Caillebotte first exhibited Paris Street alongside two other streetscape paintings—Le Pont de l'Europe and The House Painters—and two portraits in April 1877 at the Third Impressionist Exhibition. Critics described the painting as one the exhibition's outstanding pieces, with one naming Paris Street as "la masterpiece de l'exposition" (lit. 'the masterpiece of the exhibition'). It was widely praised for its photorealism, to the extent that Caillebotte was perceived as Impressionist merely in name. The writer Paul Sébillot claimed in one of the exhibition's earliest reviews that Paris Street provides "some areas of arresting reality", from an artist whose work offers a glimpse of what photography could look like as a fully realised medium. Most critics noted the precise architectural details and the painting's presentation of a sterile urban space, though made no mention of pedestrian interactions. Paris Street did not go without criticism; there was disapproval of the lack of rain, muted tints, and Caillebotte's manipulation of perspective.

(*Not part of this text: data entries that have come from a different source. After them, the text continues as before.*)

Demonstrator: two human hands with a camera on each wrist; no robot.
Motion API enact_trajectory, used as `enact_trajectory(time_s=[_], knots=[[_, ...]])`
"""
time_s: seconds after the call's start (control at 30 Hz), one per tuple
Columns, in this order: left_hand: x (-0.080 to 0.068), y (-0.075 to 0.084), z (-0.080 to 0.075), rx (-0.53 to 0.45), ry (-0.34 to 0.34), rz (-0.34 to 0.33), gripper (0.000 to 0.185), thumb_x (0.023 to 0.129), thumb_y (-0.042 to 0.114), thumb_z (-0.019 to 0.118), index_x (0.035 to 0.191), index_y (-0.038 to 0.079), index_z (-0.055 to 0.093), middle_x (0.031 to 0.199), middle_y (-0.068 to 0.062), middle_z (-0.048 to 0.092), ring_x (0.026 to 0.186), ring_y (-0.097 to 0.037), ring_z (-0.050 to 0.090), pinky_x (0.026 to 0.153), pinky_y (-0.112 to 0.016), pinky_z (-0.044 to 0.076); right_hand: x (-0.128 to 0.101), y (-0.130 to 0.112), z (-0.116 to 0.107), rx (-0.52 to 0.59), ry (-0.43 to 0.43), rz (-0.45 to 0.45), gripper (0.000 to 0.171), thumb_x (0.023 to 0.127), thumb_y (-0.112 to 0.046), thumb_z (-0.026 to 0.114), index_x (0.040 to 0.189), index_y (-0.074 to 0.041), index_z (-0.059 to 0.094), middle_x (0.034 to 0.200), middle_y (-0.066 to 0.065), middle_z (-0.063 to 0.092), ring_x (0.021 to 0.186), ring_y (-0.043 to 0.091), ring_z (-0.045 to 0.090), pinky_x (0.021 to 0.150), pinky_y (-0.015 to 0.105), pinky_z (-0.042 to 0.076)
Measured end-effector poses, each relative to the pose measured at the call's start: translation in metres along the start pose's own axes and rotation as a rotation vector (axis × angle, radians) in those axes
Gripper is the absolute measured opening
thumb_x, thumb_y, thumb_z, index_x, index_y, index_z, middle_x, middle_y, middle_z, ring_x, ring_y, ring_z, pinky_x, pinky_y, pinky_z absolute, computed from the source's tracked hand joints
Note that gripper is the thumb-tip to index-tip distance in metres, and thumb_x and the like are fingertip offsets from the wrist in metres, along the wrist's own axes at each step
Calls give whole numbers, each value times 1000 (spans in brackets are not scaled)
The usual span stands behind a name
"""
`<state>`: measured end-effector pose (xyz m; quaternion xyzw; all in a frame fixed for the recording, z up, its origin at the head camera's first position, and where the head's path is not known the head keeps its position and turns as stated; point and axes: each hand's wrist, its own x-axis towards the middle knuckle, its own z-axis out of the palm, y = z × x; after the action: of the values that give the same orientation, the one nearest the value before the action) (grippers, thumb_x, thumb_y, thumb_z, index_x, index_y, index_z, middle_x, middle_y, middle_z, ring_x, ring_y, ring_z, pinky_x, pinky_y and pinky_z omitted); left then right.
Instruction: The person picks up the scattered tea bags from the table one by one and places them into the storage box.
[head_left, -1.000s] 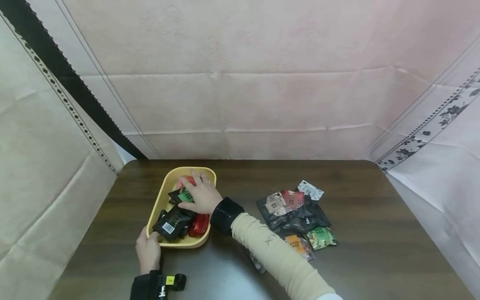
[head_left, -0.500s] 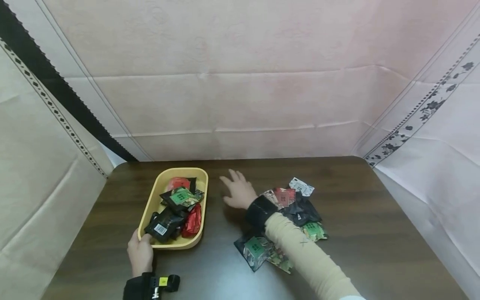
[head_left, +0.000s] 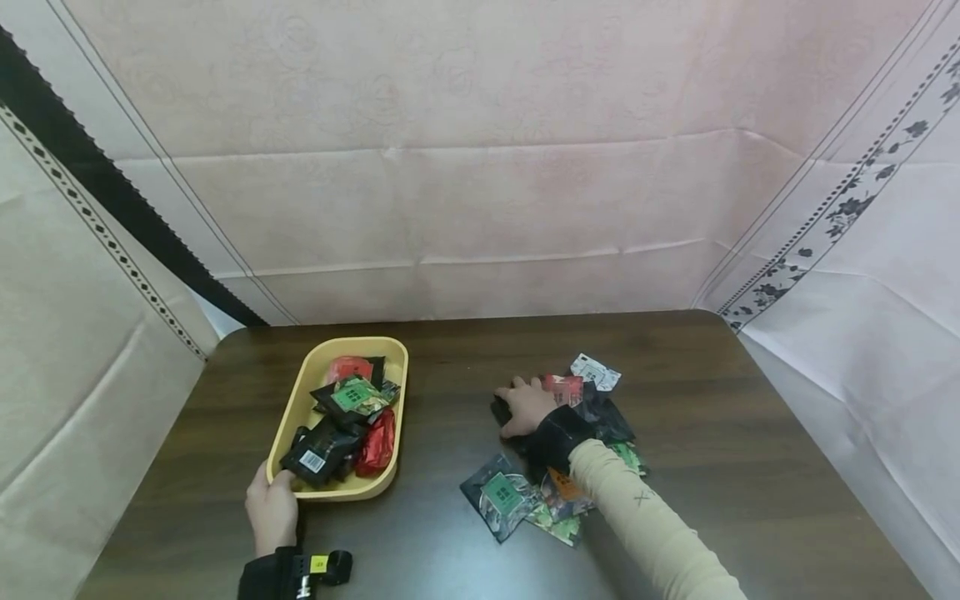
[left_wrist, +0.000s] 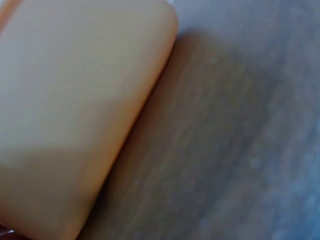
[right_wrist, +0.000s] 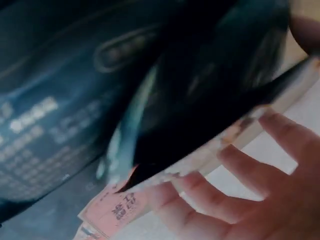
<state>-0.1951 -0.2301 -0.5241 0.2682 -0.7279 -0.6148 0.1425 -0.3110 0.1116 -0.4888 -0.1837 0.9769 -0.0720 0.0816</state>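
My left hand [head_left: 272, 510] grips the near left corner of a yellow plastic basket [head_left: 303, 402]; in the left wrist view the basket's smooth outer wall [left_wrist: 75, 100] fills the left side. Inside lie black, red and green-labelled snack packets, among them a black packet [head_left: 318, 454] with a barcode. Over the left end of a loose pile, my right hand [head_left: 527, 406] has its fingers and thumb about a dark snack packet [right_wrist: 200, 95], pinching it by the edge. Its white-lettered face looms close in the right wrist view. The palm is outside that view.
Beside my right hand lie a red-labelled packet [head_left: 564, 388], a white packet [head_left: 596, 372] and black packets [head_left: 606, 417]. Nearer me are a green-labelled packet [head_left: 498, 497] and an orange-labelled packet [head_left: 564, 487]. A pale cloth hangs behind the brown table [head_left: 735, 500].
My right hand has left the basket, swung right and come down on the packet pile, taking hold of a dark packet. My left hand stays on the basket. The head view has shifted slightly right.
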Motion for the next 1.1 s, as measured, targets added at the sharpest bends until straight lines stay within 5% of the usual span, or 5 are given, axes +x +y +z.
enact_trajectory(time_s=[0.23, 0.37, 0.6, 0.83, 1.1], knots=[[0, -1, 0, 1, 8, 11, 45, 86, 1, 31, 129, -8, 42, 129, -25, 43, 113, -33, 39, 95, -48, 28, 6, 2, 1, 50, 136, -109, 18, 69, -6, 70, 85, -7, 64, 84, 9, 58, 78, 26, 52, 71, 39, 42], [-1, -1, -1, -5, 0, 11, 46, 87, 2, 30, 131, -8, 40, 130, -25, 42, 113, -33, 39, 95, -48, 28, 10, 1, 5, 90, 131, -123, 14, 68, 2, 65, 75, -7, 58, 70, 3, 55, 65, 19, 52, 57, 33, 43], [-1, -2, 0, -2, -9, 23, 45, 88, 2, 30, 130, -8, 41, 129, -25, 43, 111, -34, 39, 94, -48, 28, 11, -4, 7, 46, 130, -85, 14, 67, 2, 65, 69, -10, 58, 64, 0, 54, 59, 17, 51, 48, 31, 39], [2, -3, 2, -5, -18, 26, 46, 88, 2, 30, 132, -8, 39, 131, -26, 42, 115, -35, 38, 97, -51, 27, 8, -20, -15, -67, 273, -130, 11, 69, 1, 66, 78, -5, 63, 70, 8, 60, 62, 22, 58, 53, 33, 46], [1, -3, 1, -6, -22, 9, 48, 88, 2, 29, 134, -8, 36, 134, -27, 38, 120, -36, 35, 99, -52, 26, 15, -100, -42, -346, 457, -327, 20, 68, -7, 67, 86, -12, 64, 80, 2, 61, 67, 16, 59, 51, 27, 46]])
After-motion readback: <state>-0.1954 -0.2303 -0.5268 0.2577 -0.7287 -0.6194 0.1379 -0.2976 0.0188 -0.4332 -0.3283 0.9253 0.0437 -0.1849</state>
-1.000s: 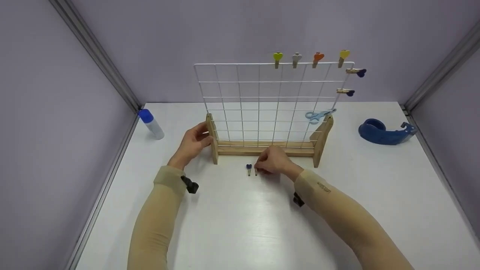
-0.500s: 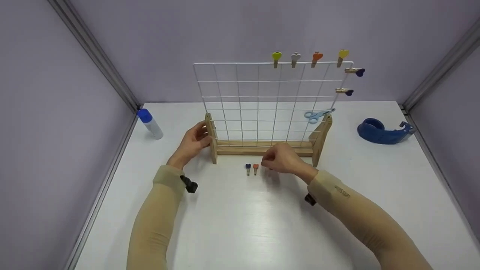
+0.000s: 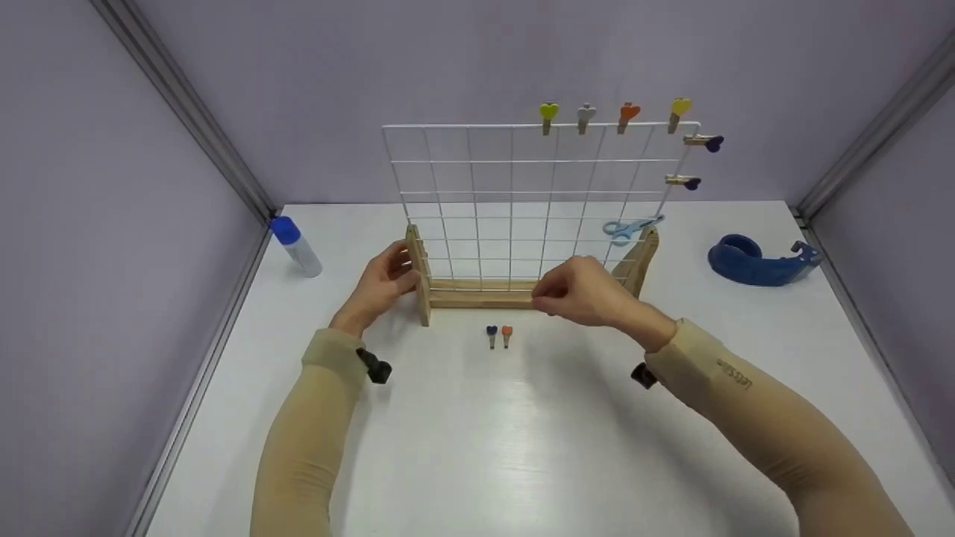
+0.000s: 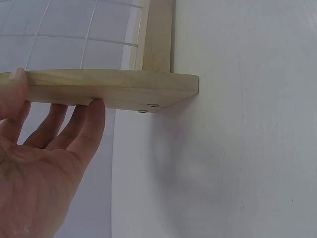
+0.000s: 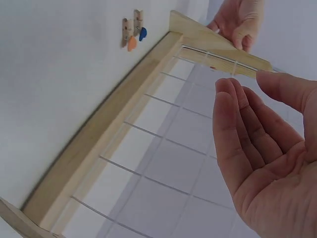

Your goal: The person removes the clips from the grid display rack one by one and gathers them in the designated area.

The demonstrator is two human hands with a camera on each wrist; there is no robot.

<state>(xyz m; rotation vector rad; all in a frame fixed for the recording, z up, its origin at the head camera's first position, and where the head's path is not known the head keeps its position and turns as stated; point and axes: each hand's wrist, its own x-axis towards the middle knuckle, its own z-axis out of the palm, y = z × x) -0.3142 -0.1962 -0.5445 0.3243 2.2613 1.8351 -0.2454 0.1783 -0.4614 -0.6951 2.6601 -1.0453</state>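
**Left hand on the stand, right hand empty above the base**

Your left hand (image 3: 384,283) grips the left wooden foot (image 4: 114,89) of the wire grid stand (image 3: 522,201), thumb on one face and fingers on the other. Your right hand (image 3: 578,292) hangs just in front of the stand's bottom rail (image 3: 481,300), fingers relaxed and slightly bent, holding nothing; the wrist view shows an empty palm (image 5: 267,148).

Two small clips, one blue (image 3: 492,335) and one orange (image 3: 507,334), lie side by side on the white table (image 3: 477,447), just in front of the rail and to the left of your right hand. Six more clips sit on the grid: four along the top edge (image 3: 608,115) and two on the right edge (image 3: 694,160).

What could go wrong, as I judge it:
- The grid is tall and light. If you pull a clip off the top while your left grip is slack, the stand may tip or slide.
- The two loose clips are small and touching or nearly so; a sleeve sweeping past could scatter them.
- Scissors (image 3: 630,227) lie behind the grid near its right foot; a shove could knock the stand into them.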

Paris Street was not displayed publicly again until June 1894, in a posthumous retrospective organised by the art dealer Paul Durand-Ruel, which brought together 122 of his paintings. By this time, Caillebotte's reputation had waned, and the highly publicised dispute about the execution of his bequest further obscured his reputation.

===Legacy===

Caillebotte's reputation gradually diminished in the final twelve years of his life. While Caillebotte was an established painter in his lifetime, his standing had come from his initial success with Les raboteurs de parquet and then his role as a leader of the Impressionists. From the early 1880s, the artist retreated from exhibitions to focus on hobbies in gardening, yachting, and stamp collecting, significantly reducing his output of artwork and therefore critical attention. Caillebotte rarely loaned his art, did not sell to clients as he did not need to paint for a living to support himself, nor were any print reproductions published. Thanks to the publicity from the bequest, his reputation as a collector of Impressionist paintings eclipsed his artistic contributions. Early discourse about Impressionism thus tended to focus on Caillebotte as a patron and friend of more prolific artists if at all, with only scant coverage of his own work.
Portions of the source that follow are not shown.